A segregated office during WWII. William Coffee, standing, was the first African American supervisor in the Army’s cryptologic organization.
The NSA Meademobile! (During the 1950s, the NSA was stationed at various military posts around the country. In 1957, the move to Fort Meade in Maryland was initiated, a location considered “far enough away from the expected blast zone around Washington to meet the survivability requirement”. In order to accomodate their cryptologic workforce and their families in the move, resources such as the Meade mobile were created. “Employees were offered field trips to look over the construction of the new buildings and given all the information they could use to line up housing and address the challenges associated with the transition.”)
“TSEC/KY3, full duplex, wide-band speech security equipment” – Translation: A desk.
Cryptologists in Korea.

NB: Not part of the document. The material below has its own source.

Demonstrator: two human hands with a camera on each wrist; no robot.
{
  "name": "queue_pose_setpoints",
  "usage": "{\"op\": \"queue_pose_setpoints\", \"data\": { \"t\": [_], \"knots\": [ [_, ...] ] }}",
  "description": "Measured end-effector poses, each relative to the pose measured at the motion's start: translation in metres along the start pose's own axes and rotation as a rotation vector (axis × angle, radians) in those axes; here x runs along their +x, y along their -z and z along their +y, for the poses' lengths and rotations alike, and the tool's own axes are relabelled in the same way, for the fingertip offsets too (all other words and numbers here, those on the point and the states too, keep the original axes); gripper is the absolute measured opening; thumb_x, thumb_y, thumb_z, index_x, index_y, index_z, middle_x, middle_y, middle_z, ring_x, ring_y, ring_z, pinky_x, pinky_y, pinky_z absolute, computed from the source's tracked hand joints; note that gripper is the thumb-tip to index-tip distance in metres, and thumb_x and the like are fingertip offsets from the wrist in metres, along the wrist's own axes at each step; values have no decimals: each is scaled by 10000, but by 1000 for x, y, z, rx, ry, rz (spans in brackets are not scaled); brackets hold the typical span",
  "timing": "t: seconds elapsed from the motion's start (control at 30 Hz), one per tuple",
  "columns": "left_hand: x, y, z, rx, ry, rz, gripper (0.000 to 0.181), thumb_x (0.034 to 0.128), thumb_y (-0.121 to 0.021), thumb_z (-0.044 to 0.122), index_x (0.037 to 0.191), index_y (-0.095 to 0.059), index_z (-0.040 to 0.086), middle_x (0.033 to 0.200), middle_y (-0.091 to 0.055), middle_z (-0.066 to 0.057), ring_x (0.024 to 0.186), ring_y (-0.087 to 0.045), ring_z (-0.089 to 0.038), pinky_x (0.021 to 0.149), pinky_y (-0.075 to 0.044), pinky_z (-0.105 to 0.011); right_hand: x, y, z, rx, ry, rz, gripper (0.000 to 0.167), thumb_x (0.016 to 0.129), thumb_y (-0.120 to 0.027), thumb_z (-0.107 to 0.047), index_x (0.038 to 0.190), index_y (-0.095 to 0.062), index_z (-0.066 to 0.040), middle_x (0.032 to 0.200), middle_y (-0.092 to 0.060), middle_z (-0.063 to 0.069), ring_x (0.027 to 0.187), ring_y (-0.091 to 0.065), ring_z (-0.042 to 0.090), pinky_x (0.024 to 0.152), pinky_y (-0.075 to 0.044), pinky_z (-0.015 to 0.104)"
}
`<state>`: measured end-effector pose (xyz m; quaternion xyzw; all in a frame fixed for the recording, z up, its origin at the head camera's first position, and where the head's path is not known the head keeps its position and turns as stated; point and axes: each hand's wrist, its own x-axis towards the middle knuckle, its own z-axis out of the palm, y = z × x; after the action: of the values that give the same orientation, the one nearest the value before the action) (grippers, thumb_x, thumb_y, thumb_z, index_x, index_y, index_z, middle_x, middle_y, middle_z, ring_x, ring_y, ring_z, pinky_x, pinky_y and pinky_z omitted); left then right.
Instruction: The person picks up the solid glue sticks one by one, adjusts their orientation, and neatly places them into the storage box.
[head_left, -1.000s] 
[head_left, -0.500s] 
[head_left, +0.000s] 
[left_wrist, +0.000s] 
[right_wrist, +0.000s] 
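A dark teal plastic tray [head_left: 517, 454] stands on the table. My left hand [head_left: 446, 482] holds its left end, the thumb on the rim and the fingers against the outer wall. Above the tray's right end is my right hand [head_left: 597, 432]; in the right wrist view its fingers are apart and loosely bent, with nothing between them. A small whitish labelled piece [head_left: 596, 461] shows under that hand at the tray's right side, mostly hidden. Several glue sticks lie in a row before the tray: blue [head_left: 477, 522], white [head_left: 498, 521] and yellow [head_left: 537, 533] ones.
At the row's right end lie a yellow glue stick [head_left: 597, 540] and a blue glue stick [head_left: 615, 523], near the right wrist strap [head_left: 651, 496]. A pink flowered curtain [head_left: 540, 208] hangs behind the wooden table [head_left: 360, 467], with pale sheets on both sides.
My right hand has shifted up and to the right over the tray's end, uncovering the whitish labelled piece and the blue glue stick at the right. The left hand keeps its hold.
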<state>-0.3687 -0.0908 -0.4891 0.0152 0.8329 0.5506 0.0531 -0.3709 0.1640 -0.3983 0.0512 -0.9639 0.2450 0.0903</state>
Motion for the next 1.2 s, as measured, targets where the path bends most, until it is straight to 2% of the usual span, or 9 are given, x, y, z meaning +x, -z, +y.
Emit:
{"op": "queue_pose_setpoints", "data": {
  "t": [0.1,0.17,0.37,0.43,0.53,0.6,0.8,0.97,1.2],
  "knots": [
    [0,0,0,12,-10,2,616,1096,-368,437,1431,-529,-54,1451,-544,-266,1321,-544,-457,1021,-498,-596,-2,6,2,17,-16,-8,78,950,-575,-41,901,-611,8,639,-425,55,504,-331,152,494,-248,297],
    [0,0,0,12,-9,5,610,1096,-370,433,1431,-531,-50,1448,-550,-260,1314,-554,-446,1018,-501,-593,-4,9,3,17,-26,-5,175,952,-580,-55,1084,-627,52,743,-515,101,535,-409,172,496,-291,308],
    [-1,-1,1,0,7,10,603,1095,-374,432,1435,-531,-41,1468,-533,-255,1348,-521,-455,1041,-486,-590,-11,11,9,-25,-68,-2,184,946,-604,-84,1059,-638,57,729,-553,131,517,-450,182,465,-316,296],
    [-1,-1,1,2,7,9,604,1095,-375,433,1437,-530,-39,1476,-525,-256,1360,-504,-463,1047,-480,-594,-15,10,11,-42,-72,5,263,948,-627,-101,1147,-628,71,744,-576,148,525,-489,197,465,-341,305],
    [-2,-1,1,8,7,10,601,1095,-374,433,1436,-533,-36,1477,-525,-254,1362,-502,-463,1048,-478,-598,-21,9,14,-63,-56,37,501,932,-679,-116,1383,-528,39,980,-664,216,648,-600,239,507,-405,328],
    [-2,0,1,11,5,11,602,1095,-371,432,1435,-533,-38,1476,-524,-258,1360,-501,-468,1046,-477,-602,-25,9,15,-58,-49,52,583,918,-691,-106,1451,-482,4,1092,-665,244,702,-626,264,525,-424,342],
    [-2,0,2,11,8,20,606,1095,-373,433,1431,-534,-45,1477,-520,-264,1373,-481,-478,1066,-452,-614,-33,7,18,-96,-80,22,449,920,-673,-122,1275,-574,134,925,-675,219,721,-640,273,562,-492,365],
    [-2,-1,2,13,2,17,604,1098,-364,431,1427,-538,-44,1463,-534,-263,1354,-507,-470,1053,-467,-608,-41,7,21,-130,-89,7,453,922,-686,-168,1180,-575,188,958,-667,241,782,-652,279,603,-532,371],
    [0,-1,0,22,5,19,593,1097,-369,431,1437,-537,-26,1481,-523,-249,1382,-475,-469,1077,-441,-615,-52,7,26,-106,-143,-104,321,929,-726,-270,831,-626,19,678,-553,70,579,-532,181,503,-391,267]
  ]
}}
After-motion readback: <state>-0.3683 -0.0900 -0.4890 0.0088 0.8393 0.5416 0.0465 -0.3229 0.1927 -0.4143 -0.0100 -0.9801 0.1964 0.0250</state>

The pre-NSA “Army Security Agency (ASA)” was responsible for supplying the Army’s codes and ciphers, Korea, 1950s.
Also included in the digital photo album were these photos of Julius and Ethel Rosenberg, convicted and executed for treason by electric chair in 1953. Their charges were related to the passing of information about the atomic bomb to the Soviet Union.
And on a lighter note, here are the contestants in the Miss NSA Pageant held annually in the 1950s and early 1960s. Yes, really.

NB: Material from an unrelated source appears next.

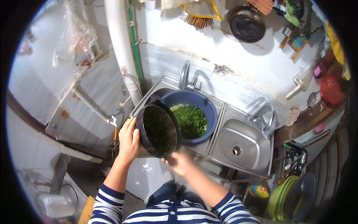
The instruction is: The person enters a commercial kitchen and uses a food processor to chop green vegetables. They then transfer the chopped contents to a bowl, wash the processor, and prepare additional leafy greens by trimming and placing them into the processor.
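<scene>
A dark metal pot with chopped greens inside is tilted beside a blue plastic basin. My left hand grips the pot's left rim and wall. My right hand, slightly blurred, has its fingertips at the pot's lower rim. The basin sits over the left bowl of a double steel sink and holds a heap of finely chopped greens, with paler bits at the upper left. The pot overlaps the basin's left edge and hides part of it.
The right steel sink bowl has a curved faucet; another faucet rises behind the basin. A blackened pan hangs on the wall. Green plates stand in a rack at lower right. A white pipe runs up the corner.
</scene>
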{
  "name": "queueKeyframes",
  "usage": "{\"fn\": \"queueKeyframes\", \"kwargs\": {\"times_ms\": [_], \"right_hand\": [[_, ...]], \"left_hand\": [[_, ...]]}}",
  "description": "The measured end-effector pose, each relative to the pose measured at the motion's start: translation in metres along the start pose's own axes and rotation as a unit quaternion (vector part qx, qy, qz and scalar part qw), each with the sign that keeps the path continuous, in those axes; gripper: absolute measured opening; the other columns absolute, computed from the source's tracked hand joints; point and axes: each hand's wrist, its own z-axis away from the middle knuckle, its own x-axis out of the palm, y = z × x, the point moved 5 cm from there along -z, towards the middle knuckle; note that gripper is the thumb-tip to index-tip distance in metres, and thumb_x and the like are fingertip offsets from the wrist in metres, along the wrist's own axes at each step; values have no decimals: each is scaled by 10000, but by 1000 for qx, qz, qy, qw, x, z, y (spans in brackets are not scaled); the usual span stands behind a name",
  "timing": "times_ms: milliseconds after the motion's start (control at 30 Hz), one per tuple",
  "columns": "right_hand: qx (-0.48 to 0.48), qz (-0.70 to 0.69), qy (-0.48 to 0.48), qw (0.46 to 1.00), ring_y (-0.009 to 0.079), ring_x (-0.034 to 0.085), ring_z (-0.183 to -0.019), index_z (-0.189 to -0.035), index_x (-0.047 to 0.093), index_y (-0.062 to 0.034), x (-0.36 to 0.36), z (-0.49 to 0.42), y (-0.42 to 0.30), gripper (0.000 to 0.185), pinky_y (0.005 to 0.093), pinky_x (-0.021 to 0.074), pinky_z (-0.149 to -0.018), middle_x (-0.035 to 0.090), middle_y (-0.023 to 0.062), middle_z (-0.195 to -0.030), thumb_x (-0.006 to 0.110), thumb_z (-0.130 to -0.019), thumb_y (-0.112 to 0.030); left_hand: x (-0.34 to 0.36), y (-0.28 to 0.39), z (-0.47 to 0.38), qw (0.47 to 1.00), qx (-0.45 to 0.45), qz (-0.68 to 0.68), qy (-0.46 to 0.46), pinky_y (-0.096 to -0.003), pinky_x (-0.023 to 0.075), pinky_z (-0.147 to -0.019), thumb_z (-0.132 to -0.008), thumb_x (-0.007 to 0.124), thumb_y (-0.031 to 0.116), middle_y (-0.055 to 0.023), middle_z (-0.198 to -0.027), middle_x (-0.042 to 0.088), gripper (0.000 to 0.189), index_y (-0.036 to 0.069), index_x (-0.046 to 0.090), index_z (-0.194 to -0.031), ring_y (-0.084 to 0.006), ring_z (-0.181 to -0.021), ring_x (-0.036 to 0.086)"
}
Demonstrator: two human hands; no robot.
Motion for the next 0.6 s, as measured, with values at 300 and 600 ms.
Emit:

Hey Mom, hey Dad, hey kids, hey everybody! Play carnival games at the NSA festival and take home cuddly teddy bears (may include hidden spy cameras). Fun times (1958).

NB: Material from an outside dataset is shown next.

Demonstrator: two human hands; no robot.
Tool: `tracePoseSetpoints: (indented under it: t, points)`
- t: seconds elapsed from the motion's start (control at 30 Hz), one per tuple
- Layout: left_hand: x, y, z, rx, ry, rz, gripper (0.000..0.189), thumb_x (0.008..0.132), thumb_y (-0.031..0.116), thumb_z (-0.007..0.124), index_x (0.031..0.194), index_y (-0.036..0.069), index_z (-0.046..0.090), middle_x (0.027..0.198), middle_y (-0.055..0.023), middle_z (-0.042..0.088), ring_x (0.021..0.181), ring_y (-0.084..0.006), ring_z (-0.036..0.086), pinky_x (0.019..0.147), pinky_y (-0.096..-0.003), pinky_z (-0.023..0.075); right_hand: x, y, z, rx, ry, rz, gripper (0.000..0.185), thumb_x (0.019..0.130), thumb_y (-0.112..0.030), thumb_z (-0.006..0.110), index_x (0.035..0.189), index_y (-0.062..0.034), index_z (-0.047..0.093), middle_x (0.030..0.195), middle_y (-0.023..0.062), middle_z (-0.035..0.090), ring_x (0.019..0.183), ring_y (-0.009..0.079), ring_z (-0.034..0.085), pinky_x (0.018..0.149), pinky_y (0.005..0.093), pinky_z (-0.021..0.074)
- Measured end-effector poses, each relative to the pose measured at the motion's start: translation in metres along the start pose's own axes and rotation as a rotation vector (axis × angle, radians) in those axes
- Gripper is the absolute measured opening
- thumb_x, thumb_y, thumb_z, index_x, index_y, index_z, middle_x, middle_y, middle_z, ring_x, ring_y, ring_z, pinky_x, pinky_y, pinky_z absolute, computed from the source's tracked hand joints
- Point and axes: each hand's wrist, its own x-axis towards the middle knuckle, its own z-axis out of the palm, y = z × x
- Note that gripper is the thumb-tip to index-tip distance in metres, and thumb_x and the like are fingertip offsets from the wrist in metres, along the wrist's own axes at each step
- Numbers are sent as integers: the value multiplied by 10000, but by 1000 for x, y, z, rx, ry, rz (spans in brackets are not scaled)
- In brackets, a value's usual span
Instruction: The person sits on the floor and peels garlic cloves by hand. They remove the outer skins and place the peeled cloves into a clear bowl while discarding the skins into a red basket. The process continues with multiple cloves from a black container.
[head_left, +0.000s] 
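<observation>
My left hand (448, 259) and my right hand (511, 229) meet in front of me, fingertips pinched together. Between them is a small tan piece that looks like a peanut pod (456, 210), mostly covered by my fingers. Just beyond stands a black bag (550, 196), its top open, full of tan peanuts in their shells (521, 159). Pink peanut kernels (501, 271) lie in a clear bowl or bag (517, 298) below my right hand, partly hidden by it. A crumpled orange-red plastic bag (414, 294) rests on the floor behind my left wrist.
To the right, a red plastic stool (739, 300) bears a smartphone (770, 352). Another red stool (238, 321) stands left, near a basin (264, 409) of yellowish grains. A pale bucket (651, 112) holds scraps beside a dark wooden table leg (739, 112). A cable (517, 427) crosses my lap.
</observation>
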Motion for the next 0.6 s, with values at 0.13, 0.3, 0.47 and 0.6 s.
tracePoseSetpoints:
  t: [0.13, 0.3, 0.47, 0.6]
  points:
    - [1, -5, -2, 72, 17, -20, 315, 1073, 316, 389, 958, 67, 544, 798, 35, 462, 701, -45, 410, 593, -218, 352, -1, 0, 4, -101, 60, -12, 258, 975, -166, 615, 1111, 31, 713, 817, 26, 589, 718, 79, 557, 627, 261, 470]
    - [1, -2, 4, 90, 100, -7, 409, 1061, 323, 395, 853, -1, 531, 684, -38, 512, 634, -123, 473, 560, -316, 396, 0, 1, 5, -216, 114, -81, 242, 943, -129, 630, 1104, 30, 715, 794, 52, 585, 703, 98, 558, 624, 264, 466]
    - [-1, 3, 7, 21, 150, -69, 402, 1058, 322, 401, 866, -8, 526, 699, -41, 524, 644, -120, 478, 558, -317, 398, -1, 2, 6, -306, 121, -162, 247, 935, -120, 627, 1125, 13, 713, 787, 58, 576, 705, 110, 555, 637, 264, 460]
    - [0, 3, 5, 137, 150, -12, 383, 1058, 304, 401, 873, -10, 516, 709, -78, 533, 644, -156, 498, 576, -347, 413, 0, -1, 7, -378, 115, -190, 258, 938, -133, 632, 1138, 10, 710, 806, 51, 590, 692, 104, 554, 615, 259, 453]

Just another day at the NSA Headquarters, 1960s
The outline of the recruitment interview pattern from the Recruiters Manual, 1960s:
Magnetic Tape Units
President Ford takes a phone call with the NSA about plans to retake the S.S. Mayaguez and its crew during a White House dinner.
NSA supercomputers in the 1970s … (operated by suspiciously stylish employees).
Looks way more fun than the NSA operations centre today:
Hope you enjoyed that trip down memory lane with the NSA as much as I did. Until next time friends !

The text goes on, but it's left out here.